Consider these comments from Malley in an April 2 interview with PBS Newshour:

Robert Malley: And I do want to say before I leave just a thought that we have American detainees unjustly detained in Iran. We can’t forget them. And anything that happens on the nuclear side, whether we succeed or fail, our goal is going to be to get them back home.

One of them, Siamak Namazi, is going to be marking 2,000 days unjustly detained in an Iranian prison tomorrow. So, we will work as hard as we can on the nuclear deal. We will get it as soon as it’s possible.
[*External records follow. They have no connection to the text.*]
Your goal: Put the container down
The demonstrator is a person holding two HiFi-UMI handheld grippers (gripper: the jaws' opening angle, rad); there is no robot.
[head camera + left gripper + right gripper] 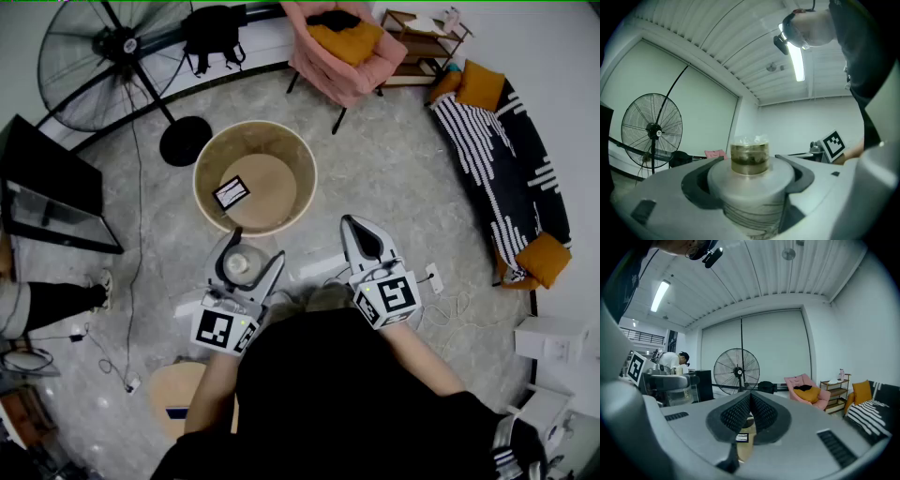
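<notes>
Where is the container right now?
The container is left of centre in the head view, clamped in the left gripper, just on the person's side of the round table.

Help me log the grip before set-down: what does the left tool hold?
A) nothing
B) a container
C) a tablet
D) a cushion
B: the left tool is clamped on both sides of the container.

The right tongs (750, 399) are pressed together before a standing fan (736, 372).
</notes>
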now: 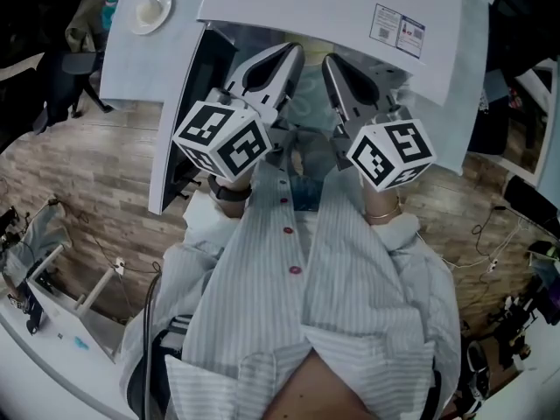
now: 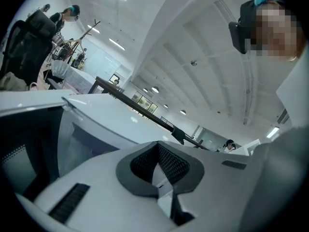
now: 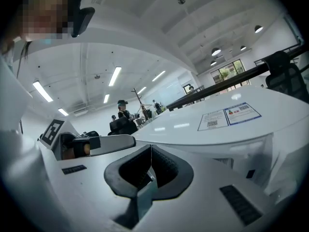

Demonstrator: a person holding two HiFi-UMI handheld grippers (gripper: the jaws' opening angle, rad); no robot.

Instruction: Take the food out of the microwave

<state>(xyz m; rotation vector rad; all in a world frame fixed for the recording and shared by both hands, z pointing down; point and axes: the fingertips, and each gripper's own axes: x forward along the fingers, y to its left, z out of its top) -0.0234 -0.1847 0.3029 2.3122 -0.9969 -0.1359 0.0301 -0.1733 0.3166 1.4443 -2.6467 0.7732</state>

But we’re never going to forget the Americans who are wrongfully detained and need to be reunited with their loved ones.

Judy Woodruff: Can there be a deal if they are not returned?

Robert Malley: We’re going to get them home, and we will do everything we can. That’s a priority for the president. It’s a priority for the secretary of state. And it’s a priority for my entire team.

This is not reassuring, and indeed seems to signal to Iran that the release of Namazi and other American hostages is completely unrelated to the nuclear negotiations now beginning — just as it was five years ago in the Obama administration.

Now is the moment for members of Congress, and especially Democrats, to tell the Biden administration that it cannot in good conscience abandon Siamak Namazi. His release is long overdue: Get him and his father, and all the American hostages, out — before one single sanction is lifted.

Elliott Abrams is a senior fellow at the Council on Foreign Relations and the chairman of the Vandenberg Coalition.